Anyway. Sept ans plus tard, je retombe dans mes vieux travers. Je me disperse, je m'éparpille au lieu de me concentrer sur ce à quoi je devrais réfléchir. Et je fais dans la facilité. Je sais que je ne devrais pas prendre rendez-vous avec Gershwin en août. Je sais que je ne devrais pas décrocher le téléphone quand l'Italien m'appelle. Je sais que je ne devrais pas relancer d'autres personnes. Je sais que je ne devrais pas me projeter vers les suivants, futurs, éventuels, potentiels... Mais c'est plus fort que moi. Et tellement facile... Et cela me permet de tromper cette fichue solitude, que je ne vois maintenant plus comme une alliée, mais comme une ennemie. 

C'est tellement facile, l'infidélité (pour moi du moins). Cela m'évite de réfléchir, cela m'occupe et me pousse vers d'autres choses. Mais c'est seulement aujourd'hui que je mesure à quel point ces histoires m'empêchent d'avancer, de me poser les vraies questions et d'y apporter des réponses.  
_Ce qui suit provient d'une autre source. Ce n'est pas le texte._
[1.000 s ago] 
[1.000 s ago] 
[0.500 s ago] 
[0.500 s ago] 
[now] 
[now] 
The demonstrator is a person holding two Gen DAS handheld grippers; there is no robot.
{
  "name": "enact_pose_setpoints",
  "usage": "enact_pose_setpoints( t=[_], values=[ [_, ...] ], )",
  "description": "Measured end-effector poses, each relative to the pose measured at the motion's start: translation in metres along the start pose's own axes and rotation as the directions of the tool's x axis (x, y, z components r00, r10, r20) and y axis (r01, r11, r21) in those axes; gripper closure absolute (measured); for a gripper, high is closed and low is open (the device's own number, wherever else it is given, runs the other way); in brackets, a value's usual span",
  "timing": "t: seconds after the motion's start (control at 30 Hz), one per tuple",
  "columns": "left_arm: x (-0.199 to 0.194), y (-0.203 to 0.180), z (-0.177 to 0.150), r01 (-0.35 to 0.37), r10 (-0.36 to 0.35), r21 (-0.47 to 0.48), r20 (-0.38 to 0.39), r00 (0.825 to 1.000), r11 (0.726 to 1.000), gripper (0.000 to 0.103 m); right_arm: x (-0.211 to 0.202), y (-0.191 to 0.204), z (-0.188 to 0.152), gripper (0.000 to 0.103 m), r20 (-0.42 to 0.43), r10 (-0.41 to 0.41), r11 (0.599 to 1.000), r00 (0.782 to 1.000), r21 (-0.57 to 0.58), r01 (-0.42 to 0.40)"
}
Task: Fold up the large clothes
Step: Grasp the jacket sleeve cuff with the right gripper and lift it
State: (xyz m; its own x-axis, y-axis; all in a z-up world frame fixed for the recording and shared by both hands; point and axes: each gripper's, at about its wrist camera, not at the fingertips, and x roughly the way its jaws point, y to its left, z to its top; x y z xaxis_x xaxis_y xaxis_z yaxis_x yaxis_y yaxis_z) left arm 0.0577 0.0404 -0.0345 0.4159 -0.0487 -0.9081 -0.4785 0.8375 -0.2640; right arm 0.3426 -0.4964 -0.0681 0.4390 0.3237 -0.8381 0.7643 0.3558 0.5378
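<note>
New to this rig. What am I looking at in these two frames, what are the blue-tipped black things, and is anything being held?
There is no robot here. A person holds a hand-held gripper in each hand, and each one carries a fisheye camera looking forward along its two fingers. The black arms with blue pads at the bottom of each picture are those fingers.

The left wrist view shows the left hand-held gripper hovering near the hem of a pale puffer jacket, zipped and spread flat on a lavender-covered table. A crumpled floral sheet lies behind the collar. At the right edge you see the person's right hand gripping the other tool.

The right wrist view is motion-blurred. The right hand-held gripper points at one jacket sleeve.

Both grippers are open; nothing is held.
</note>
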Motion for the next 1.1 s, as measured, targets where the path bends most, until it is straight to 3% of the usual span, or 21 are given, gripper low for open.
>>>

Je pensais qu'il était dans ma nature de m'éparpiller (je le pense toujours, j'en suis certaine, d'ailleurs), mais il faudrait que je revoie mon dosage. Et cela ne doit pas se faire au détriment du bonheur de l'homme dont je partage la vie. Si volage je dois être, so be it, mais alors autant être seule. Et le faire en connaissance de cause et pas comme un passe-temps occasionnel pour tromper l'ennui et la monotonie, ou m'éviter de m'atteler aux véritables questions qui se posent. 

Il faudrait que je sois raisonnable, que je me cantonne à mes amis et que je prenne du temps pour moi. Qe j'arrête de jouer sur Internet. Que je réfléchisse à ce que je veux vraiment. Que je cesse de tout repousser à plus tard, à quand "ceci" aura changé et à quand "cela" sera arrangé. Et que je ne laisse pas des contingences telles que les hormones, l'accumulation de fatigue, le stress ou ce fichu mal de dos qui me fait grincer des dents depuis le début du week-end me rendre insupportable ou me gâcher les jolis moments. Ou donner une image fausse de ce que je suis.

Il faudrait que je grandisse, tout simplement. Que je me calme, que je me pose et que j'arrête de m'agiter. Chose que je ne sais pas faire. Même à l'arrêt, je suis toujours en mouvement, on me l'a assez fait remarquer. 

Alors je ne sais pas. Ce sont de belles idées, de beaux mots, mais je me connais. Je vais peut-être mettre à profit les quinze jours de congés qui s'annoncent pour faire le vide, me mettre au vert et tenter de faire le tri. Mais là où je vais, je sais que d'autres tumultes m'attendent et que je ne me reposerai pas, que je ne serai pas seule. Et que les tentations seront nombreuses. Et, surtout, qu'il m'est facile de céder. 

La facilité, mon éternel problème. Mouvement perpétuel, cercle vicieux, appelez cela comme vous voudrez, il me faut trouver une porte de sortie.